Raccontò anche che, durante l’inverno, la sua compagnia fu mandata in una cittadina dietro le linee del fronte per il riposo. Durante una libera uscita un gruppetto di tre o quattro suoi amici aveva deciso di andare a bere qualcosa nella bettola del paese. E lì, come sempre, c’erano gli Alpini impegnati ad ubriacarsi e a prendere in giro gli artiglieri. Quella fredda e buia sera d’inverno gli alpini avevano deciso di esagerare e, forse per l’ebrezza, forse per quella stupidità che è propria dei ragazzi, uno di loro decise di oltraggiare un artigliere vittoriese facendogli la pipì addosso. Ed incredibilmente quel vittoriese, straordinario nel maneggiare i coltelli secondo lo zio Saro, se ne uscì dalla bettola senza dire una sola parola. Gli altri amici invece si piazzarono lontani dalla porta d’ingresso ed uno di loro decise di spegnere la luce. I primi sei alpini fuoriusciti dalla bettola furono feriti a morte con un fendente netto e preciso, gli altri sei riportarono ferite piuttosto gravi. Tutte le ferite erano state inferte dallo stesso coltello.

Qualche giorno dopo un maggiore del reparto di artiglieria da montagna si era presentato nel paesino dove quei soldati erano stati chiamati in adunata, sproloquiando su come gli alpini si fossero meritata una bella lezione. Lui dunque era giunto fin lì per decorare con un premio chi aveva posto fine alla tracotanza del corpo alpino. Immagino la frustrazione del graduato quando nessuno di quei ragazzi volle fare il passo avanti richiesto per prendersi il merito di siffatta impresa, nonostante le medaglie rette in bella mostra dal maresciallo al suo fianco.

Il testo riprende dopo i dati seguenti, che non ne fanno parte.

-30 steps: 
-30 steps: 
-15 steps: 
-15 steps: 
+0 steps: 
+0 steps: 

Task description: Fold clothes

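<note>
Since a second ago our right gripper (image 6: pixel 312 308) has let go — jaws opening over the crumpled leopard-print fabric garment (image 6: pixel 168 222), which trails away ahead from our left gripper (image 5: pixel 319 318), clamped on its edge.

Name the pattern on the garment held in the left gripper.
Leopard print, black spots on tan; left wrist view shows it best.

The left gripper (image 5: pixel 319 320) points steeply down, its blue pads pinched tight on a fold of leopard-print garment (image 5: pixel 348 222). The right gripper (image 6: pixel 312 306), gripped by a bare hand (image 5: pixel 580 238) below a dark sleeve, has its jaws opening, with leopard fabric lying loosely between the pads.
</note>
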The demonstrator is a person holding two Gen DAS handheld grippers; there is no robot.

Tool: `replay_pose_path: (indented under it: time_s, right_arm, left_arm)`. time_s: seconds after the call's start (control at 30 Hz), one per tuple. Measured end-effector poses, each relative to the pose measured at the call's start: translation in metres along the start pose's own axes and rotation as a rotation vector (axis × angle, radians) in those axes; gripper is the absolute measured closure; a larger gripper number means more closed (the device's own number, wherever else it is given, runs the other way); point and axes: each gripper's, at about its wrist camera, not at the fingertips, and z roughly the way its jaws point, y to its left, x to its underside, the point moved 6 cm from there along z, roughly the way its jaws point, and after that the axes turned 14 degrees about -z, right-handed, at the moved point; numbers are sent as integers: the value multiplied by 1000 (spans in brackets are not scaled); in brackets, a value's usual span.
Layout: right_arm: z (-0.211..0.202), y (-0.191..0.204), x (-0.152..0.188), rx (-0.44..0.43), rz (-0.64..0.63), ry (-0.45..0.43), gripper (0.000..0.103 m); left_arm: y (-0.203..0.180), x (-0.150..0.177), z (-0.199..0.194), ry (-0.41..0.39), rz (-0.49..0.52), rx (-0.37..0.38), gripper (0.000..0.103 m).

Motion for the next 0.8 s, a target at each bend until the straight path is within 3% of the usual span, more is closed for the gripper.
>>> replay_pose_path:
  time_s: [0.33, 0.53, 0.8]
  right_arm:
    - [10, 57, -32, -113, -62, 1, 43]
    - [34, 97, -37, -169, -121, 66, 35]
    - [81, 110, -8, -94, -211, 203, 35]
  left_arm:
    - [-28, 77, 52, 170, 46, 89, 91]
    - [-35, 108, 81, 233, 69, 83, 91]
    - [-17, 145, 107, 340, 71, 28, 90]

E, raccontando, chiedeva: “Tu lo sai cos’è la decimazione?” La decimazione, fin troppo spesso in uso nel Regio Esercito, significava che il maggiore aveva iniziato a contare: uno, due, tre… otto, nove, BOOM: Un colpo in testa. E di nuovo: uno, due tre… otto, nove, BOOM: Stavolta nel petto, dritto a spaccare il cuore. E ancora: uno, due, tre, quattro, cinque, sei, sette, BOOM. E il maggiore è caduto “come un sacco di patate… e afanculu!”, diceva solennemente lo zio Saro. Evidentemente si creò un gran caos, ma alla fine tutti convennero che era stata certamente opera di un cecchino austriaco.

Lo stesso cecchino austriaco intervenne certamente quando un soldato italiano si divertì a sparare ai sei prigionieri austriaci appena interrogati al comando di batteria. Quest’uomo si divertiva così: se questo è un uomo dunque. Loro uscivano, in fila, affamati come solo gli austriaci potevano essere, certamente spaventati. E lo zio Saro racconta di quanto gli sembrò folle e disumano e… si vede che l’improvvisato giustiziere degli austriaci era sotto tiro: “E afanculu” diceva solennemente lo zio Saro.

Il mio prozio Rosario Giannone, dei Malavita, fiero cacciatore, partì per la guerra che era poco più che un ragazzo. Partì con quattro dei suoi cinque fratelli. Tornarono tutti a casa dai genitori, esaudendo così il desiderio affidato dalla mamma alla Madonna delle Grazie. Tornarono tutti e cinque, con l’anima ferita e negli occhi ancora la morte. Lo zio Saro non uccise più alcun animale, neanche i topolini di campagna che entravano in casa: li catturava con del formaggio e li liberava distanti da casa. Aveva visto troppo sangue scorrere sulle pietraie del Carso, troppi giovani morire sulla Bainsizza, troppi cadaveri ammorbare le acque dei fiumi e troppe donne saltare in aria con i bambini in braccio sui ponti del Tagliamento. Mai più il sangue sarebbe sgorgato per causa sua.

E quando mio padre, poco più che bambino, gli chiedeva perché si ostinasse a cacciar conigli, lui – serafico e sconcertato – rispondeva “ma che c’entra, i conigli mica sono animali! Quelli si mangiano”.

Io sono Siriana Giannone, dei Malavita, e sono la fiera erede di un uomo che, nonostante i conigli, non uccise più neanche un topolino, ché sangue ne aveva visto troppo e adesso non voleva vederne più.